In fact, Baker's comments about the construction industry's economic landscape not improving very quickly mirror comments made earlier this week by Associated General Contractors of America Chief Economist Ken Simonson. Simonson expects the recession will affect the construction industry until at least 2010, saying that the government must repair the credit system and housing market for the economy to recover.

Simonson's comments about the credit system needing repair echo those made today by PSMJ CEO and founder Frank Stasiowski, who predicts this recession will lead to mortgage interest rates of around 10 percent and credit card interest rates around 25 percent.

But, as for the April ABI highlights, it breaks down by sector as follows: mixed practice (44.2, up from 44.0 in March), institutional (43.2, up from 42.9 in March), multi-family residential (43.2, up sharply from 39.4 in March, 33.3 in February and 29.5 in January), and commercial/industrial (41.7, up sharply from 35.0 in March and 32.0 in February).

Regionally, the ABI breaks down thusly: Northeast (47.1, continuing an ongoing upturn from 41.8 in March, 32.3 in February and 29.8 in January), South (45.0, up from 43.4 in March, 35.5 in February and 34.4 in January), Midwest (40.1, up from 37.5 in March and 35.0 in February), and West (39.2, up from 36.1 in March).

At this point, it appears as though smaller firms have already made their cost-cutting moves and are positioning themselves for the economic upturn that many industry watchers, including PSMJ consultants, say is coming soon.
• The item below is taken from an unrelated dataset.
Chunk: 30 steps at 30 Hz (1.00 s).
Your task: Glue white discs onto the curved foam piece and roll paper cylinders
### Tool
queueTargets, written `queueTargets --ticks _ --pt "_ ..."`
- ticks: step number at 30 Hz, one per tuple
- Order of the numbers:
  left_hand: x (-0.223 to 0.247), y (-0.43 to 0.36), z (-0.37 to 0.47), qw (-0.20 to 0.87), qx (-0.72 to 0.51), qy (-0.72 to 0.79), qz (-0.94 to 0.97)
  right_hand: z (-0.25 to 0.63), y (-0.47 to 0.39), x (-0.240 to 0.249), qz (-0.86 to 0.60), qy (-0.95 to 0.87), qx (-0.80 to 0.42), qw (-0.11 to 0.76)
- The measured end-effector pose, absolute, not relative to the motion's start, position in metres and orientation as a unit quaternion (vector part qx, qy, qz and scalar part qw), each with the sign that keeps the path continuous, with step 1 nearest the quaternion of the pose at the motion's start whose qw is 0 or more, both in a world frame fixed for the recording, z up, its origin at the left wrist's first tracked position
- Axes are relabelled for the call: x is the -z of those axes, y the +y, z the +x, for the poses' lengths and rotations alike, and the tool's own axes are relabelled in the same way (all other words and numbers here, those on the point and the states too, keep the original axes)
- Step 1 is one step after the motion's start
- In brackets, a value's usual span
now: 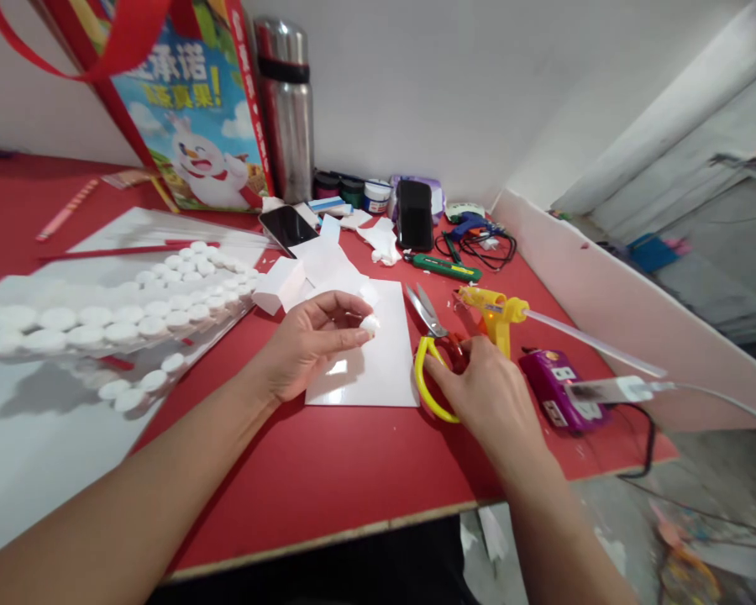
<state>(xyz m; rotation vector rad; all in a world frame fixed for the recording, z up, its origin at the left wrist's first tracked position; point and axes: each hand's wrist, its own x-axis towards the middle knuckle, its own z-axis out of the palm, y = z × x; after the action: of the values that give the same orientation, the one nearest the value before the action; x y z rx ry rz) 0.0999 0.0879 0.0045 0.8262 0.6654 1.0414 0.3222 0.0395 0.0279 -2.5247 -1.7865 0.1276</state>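
Note:
My left hand pinches a small white piece between thumb and fingertips, above a glossy white sheet. On the right, my right hand is closed on the handles of a pair of scissors, which have one yellow handle and one red one. The scissor blades point away from me, beside the sheet's right edge. A yellow glue gun with a long clear stick stands just beyond my right hand. Rows of white discs form a structure at the left.
A purple box with a cable lies at the right. Further back are a green cutter, a black case, a phone, paper scraps, paint jars, a steel flask and a printed bag. A low white wall bounds the right.

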Motion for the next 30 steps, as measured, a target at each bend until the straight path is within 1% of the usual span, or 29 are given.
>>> queueTargets --ticks 3,6,11,21,27,30 --pt "-0.003 0.086 0.101 0.65 -0.505 0.309 0.475 0.318 0.039 -0.029 -0.806 -0.592 -0.001 -0.005" --pt "-0.003 0.085 0.102 0.581 -0.515 0.315 0.546 0.318 0.041 -0.029 -0.799 -0.601 0.009 -0.019" --pt "-0.009 0.082 0.103 0.513 -0.517 0.33 0.601 0.323 0.043 -0.029 -0.79 -0.613 -0.006 -0.011" --pt "-0.013 0.083 0.102 0.509 -0.494 0.351 0.611 0.327 0.046 -0.028 -0.785 -0.619 0.012 0.024" --pt "-0.011 0.084 0.103 0.536 -0.493 0.351 0.588 0.32 0.048 -0.033 -0.793 -0.608 0.023 -0.021" --pt "-0.013 0.086 0.097 0.497 -0.475 0.366 0.627 0.315 0.049 -0.036 -0.79 -0.611 0.039 -0.044"
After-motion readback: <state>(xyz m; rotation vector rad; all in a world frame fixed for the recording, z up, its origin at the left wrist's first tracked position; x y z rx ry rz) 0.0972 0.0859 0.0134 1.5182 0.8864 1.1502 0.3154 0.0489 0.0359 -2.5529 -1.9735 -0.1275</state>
It also appears, from seeing the quarterly results posted by the publicly held AEC firms, that the larger firms who were cushioned by their larger backlog, are now dipping into that backlog and making their cost-cutting moves. We have heard anecdotal evidence of firms such as CH2M Hill, HDR, and other well-known firms having to lay people off in the last month or two.
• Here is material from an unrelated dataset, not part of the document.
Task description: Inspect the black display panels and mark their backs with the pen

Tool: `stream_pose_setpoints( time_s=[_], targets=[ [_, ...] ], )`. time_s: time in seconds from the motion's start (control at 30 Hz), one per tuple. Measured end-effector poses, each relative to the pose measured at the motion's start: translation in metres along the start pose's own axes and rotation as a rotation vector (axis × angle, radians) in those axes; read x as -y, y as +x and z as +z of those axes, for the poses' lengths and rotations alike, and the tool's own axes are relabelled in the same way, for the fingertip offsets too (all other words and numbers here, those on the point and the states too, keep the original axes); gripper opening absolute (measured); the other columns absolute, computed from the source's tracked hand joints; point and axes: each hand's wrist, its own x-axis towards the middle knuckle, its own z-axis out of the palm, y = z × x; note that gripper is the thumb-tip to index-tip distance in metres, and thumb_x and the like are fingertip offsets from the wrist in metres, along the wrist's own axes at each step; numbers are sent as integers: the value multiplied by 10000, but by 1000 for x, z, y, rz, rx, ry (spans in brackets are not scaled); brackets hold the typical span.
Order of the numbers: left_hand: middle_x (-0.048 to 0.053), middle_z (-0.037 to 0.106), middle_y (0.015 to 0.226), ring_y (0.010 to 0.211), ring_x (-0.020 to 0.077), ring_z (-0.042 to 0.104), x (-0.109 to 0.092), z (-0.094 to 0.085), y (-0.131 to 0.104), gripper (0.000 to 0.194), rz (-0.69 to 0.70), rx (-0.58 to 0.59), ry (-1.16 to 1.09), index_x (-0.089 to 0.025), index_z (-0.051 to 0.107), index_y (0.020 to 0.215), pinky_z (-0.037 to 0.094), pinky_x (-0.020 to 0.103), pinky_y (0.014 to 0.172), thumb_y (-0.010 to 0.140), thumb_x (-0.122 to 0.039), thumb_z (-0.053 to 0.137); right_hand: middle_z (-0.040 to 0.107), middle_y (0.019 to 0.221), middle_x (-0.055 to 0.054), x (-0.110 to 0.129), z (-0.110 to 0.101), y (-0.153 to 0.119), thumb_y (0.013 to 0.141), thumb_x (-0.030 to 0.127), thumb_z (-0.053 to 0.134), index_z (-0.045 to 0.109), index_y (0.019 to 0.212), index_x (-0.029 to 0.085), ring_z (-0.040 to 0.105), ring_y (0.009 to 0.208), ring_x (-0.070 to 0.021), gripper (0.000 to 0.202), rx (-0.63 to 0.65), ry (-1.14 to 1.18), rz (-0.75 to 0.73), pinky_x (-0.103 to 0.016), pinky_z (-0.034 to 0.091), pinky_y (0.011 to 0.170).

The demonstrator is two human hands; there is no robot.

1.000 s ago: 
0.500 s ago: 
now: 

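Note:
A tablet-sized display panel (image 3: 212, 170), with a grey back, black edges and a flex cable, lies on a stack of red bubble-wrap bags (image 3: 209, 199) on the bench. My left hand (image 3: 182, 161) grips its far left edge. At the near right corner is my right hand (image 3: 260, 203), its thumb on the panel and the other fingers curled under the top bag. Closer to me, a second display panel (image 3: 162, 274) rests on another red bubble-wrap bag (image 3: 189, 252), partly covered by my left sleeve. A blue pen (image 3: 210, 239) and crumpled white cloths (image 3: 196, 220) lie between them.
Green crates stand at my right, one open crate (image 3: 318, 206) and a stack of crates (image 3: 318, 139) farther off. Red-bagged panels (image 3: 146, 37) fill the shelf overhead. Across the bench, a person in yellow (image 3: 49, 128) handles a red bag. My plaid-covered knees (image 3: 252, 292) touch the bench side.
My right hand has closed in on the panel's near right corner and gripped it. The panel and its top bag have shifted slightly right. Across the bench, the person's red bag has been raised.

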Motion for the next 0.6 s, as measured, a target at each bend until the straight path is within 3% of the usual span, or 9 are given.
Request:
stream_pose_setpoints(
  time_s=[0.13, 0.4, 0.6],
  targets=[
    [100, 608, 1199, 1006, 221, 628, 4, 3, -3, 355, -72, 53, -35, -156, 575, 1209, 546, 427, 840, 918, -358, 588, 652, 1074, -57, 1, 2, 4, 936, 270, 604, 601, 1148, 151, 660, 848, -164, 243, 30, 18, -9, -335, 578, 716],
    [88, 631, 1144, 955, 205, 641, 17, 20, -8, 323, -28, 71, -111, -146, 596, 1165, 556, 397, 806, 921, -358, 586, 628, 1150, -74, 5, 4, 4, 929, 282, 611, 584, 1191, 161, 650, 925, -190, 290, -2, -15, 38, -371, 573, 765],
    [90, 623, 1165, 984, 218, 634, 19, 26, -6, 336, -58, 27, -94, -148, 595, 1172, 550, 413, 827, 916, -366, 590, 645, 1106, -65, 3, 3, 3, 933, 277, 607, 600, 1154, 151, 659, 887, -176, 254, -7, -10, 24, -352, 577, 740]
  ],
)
Where does your firm stand? Let us know.


1 comment:

Anonymous said...

Our issue isn't billings (we are lucky enough to have a great backlog) but getting PAID for those billings. Our ability to collect for billings within 30 days has fallen 50% and 31-60 by almost 30%. After that we can almost forget collection without legal action. Obviously, problems collecting are putting a serious strain on our cash flow.